Como era de esperarse, muy pronto se han comenzado a ver los frutos del Espíritu Santo que fluye a través de Rayito de Luz. Una de estas obras es el Primer Encuentro Nacional de Niños “Los niños salvarán al mundo”, que será celebrado el lunes primero de noviembre en la Casa San Pablo.

Este evento fue solicitado a Rayito de Luz y al Ministerio “Amigos de Jesús y María” por Su Eminencia Reverendísima, Monseñor Nicolás de Jesús Cardenal López Rodríguez, con el objetivo de celebrar el Día de todos los Santos, y con ello contrarrestar el efecto negativo que tiene el festejo de Halloween.

En el evento participará una muestra de niños de colegios católicos y escuelas parroquiales de enseñanza, así como de otros colegios que no son necesariamente católicos, pero que imparten Formación Humana y Religiosa.

 Aimée González cree firmemente que las oraciones de los niños son las que van a agradar tanto a Dios, que El va a mirar al mundo con una inmensa misericordia, porque está convencida que la oración de los niños tiene un brillo especial. “Muchas veces verán en Rayito de Luz frases y palabras como “Papá Dios, yo te quiero”, “yo te amo”, “tu eres mi mejor amigo”, y “gracias”, que por sí solas son una oración del día”.

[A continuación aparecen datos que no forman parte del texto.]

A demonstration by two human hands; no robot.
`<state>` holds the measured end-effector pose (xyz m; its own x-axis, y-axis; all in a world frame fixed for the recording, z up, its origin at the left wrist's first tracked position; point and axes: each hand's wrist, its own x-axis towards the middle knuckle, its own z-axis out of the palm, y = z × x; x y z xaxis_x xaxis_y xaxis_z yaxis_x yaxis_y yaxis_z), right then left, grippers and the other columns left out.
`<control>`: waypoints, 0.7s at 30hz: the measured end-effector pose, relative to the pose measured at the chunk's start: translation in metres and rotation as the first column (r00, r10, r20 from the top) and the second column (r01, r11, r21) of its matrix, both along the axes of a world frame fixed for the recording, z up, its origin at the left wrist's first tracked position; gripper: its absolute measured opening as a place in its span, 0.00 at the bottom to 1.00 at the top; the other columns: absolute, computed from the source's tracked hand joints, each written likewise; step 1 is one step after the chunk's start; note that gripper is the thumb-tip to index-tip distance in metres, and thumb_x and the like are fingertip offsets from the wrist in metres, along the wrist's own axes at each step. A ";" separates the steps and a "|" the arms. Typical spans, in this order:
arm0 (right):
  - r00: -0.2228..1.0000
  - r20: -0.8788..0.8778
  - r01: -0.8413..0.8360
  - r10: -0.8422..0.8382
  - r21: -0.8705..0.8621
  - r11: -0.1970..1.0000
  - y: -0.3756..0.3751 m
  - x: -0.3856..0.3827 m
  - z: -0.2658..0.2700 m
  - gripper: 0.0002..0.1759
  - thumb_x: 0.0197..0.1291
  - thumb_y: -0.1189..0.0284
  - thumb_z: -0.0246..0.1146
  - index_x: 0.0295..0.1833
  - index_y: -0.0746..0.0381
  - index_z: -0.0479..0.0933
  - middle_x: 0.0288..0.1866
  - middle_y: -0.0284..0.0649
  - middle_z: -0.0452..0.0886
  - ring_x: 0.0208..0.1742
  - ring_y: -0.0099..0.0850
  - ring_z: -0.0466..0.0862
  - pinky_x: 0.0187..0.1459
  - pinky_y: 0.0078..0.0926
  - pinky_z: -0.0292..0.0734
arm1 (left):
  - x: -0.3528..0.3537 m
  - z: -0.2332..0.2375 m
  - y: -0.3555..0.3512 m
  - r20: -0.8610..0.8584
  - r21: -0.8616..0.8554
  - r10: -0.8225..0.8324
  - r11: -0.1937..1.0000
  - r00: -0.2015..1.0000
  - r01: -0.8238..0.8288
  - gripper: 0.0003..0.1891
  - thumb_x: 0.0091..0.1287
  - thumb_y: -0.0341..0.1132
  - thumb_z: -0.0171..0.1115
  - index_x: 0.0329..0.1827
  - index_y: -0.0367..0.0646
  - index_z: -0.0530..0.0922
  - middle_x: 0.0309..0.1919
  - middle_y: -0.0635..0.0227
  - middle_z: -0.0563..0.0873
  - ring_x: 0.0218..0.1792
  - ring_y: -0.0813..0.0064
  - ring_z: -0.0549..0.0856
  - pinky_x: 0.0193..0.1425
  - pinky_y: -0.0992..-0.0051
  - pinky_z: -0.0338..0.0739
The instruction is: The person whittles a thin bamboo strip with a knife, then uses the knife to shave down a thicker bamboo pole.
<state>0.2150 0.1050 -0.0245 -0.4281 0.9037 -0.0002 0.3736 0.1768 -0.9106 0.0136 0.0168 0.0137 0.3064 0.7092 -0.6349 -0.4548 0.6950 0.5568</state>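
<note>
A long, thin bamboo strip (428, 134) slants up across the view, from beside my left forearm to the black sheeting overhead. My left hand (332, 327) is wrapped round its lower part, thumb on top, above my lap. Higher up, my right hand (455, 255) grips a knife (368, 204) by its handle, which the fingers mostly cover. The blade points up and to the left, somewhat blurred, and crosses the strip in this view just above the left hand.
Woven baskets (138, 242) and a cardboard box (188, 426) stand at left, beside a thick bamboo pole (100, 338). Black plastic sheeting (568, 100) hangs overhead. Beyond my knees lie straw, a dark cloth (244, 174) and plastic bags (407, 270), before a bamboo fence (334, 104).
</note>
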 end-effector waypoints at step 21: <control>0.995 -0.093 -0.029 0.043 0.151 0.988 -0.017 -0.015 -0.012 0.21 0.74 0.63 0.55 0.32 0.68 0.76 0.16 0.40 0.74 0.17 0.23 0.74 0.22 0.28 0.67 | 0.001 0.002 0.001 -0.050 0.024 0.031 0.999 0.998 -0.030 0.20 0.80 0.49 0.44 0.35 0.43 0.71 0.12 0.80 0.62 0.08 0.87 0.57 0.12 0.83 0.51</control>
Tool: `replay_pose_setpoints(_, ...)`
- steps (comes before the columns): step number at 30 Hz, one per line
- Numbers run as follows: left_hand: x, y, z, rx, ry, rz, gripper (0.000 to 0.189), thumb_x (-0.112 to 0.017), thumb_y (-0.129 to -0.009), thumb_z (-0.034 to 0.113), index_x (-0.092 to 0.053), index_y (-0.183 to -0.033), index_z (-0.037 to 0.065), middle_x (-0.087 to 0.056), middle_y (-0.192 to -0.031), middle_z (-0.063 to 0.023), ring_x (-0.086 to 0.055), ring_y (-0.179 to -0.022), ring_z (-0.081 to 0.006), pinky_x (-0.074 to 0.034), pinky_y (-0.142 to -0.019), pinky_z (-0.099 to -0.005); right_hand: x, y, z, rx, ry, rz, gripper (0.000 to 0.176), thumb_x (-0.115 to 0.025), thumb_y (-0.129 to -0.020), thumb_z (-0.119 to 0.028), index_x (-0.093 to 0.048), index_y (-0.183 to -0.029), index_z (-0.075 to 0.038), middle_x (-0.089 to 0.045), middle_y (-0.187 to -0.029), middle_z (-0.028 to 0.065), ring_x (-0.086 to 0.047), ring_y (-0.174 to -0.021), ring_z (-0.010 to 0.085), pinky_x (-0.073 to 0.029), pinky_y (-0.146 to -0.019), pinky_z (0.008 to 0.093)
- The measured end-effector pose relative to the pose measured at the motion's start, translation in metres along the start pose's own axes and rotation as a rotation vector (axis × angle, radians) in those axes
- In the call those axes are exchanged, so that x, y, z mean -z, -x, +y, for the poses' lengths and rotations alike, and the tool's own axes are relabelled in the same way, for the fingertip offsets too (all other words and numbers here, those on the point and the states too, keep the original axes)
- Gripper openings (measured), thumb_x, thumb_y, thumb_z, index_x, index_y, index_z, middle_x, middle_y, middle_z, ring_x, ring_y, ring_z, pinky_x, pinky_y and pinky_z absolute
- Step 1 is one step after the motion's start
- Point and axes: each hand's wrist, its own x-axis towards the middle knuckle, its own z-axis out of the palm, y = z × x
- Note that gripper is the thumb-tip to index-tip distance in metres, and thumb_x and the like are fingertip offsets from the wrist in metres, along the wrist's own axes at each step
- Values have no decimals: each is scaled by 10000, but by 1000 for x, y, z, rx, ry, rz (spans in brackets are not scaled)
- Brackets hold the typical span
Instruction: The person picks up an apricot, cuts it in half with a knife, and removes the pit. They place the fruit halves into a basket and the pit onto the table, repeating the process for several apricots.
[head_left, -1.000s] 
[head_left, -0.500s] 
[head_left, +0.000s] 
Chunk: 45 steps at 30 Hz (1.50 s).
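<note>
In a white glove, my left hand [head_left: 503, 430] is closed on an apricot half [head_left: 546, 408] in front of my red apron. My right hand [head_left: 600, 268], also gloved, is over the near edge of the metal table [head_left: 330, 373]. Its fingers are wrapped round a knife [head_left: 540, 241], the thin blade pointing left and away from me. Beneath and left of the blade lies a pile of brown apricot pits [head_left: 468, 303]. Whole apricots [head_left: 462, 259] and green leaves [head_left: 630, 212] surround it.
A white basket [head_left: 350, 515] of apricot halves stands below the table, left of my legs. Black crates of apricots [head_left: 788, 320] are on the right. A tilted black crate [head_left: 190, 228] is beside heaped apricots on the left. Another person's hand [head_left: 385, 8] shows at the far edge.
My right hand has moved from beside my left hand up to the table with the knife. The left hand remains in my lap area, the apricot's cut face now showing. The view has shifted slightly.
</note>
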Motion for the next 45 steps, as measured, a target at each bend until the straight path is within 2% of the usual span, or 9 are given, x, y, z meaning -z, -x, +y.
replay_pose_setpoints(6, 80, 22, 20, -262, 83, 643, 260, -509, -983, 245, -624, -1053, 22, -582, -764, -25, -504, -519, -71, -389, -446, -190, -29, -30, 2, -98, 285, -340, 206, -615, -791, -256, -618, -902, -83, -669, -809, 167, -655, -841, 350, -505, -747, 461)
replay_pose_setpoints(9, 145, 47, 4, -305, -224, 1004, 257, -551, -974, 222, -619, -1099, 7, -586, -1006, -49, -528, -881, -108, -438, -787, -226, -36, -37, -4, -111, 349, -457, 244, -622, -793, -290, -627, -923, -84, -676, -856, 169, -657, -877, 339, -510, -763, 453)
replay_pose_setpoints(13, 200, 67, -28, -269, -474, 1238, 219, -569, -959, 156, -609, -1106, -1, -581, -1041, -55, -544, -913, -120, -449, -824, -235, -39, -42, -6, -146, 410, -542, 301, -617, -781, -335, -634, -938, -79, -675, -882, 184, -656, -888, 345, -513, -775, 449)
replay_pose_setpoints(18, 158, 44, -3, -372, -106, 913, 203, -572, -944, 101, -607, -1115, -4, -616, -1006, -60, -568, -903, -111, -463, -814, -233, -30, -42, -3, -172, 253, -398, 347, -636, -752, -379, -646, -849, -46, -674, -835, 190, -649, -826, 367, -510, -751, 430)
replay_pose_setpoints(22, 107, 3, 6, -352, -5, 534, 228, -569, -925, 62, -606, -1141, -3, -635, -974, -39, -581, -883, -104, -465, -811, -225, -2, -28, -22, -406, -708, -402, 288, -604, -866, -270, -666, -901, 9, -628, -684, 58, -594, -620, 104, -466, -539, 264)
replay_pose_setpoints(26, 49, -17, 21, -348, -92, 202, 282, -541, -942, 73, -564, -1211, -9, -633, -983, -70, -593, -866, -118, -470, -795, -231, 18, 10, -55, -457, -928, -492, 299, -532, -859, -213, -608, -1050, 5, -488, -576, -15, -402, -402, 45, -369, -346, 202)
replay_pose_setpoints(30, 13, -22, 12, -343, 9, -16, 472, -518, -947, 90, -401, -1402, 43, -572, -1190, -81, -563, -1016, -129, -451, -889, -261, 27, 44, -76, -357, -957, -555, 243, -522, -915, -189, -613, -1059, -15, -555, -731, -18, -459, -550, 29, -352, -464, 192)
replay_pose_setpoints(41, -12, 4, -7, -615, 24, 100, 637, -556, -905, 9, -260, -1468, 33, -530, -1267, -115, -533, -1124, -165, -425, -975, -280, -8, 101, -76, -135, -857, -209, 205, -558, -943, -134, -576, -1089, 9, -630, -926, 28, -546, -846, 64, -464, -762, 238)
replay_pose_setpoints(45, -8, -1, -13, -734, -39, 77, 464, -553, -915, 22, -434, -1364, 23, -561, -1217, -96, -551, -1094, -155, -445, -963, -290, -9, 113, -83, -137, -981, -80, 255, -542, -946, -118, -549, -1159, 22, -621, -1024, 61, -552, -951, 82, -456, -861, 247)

Una de las metas de Rayito de Luz es lograr una coordinación con los colegios para que la revista sirva de material de apoyo en las asignaturas de religión. “Queremos ser un ancla para clavar en el corazón del niño de buena manera los valores cristianos. Hay personas que me han contado de colegios que en la Navidad pasada hicieron exhibiciones con el nacimiento de recorta y pega que hicimos en la revista.

Los niños aprenden qué es lo que pasa en la misa y en el altar. El Angelito Profesor le enseña qué quieren decir los colores litúrgicos y por qué el sacerdote se cambia el color de la ropa, entre otras cosas”, afirma.

Aimée González tiene muchos sueños por realizar a través de este maravilloso proyecto editorial dirigido a los niños. Para esta hija de Dios, el Señor propicia el momento para cada cosa y El no tiene límites. “Yo estoy trabajando para cien años, no para una década ni para veinte años y ojalá que Dios me permita ver parte de los frutos que yo siento en mi corazón que dará Rayito de Luz. La revista está preparada para rebasar las fronteras de los medios de comunicación, no sólo en un medio impreso, sino en convertirse en multimedia, porque sería algo fácilmente interactivo con los niños. Por eso lo veo en radio, televisión e Internet, aunque sé que tomará su tiempo. Quiero ver Rayito de Luz en cada parroquia, en cada casa que se esté haciendo un catecismo, donde haya un grupo de oración, como lo están haciendo en el Colegio Inmaculada Concepción de La Vega, donde una niña de cuarto de primaria tuvo la inspiración de formar un grupo de oración de Rayito de Luz y poco a poco, todos los cursos de primaria de ese colegio se integraron y están haciendo el grupo de oración una vez a la semana en la capilla”, nos dice llena de entusiasmo y alegría.

La editora de la revista, también visualiza que la misma puede llegar a imprimirse en varios idiomas, porque para ella, este proyecto es como la punta de lanza que abrirá y entusiasmará a todos los que trabajan con niños en diferentes áreas de la cultura, para rescatar los valores cristianos a través de la evangelización y la infancia, porque según afirma “Si evangelizamos los niños, ellos evangelizarán, y el mundo va a cambiar, ya que ellos son capaces de lograr en base al amor, que un papá deje el alcohol, que un matrimonio logre superar cosas, que un hermano deje las drogas, que fruto de la oración un papá encuentre trabajo, que una mamá se sane de una enfermedad, pues un niño con el carisma de la fé mueve montañas, ellos le arrancan los milagros al Señor de las manos”, asegura Aimée.

En medio de una sociedad cada vez más cambiante, con una creciente pérdida de valores y un auge de la delincuencia y la criminalidad que nos asusta, es necesario recapitular y evaluar el tipo de formación que los padres de hoy día están dando a sus hijos. Para revertir la dura realidad que nos azota en la actualidad, Aimée González sugiere darle a los niños las herramientas para evitar las situaciones herradas como son la fe y el amor de todos los que les rodean, porque a fin de cuentas, Jesucristo es la fuente de amor que no acaba nunca.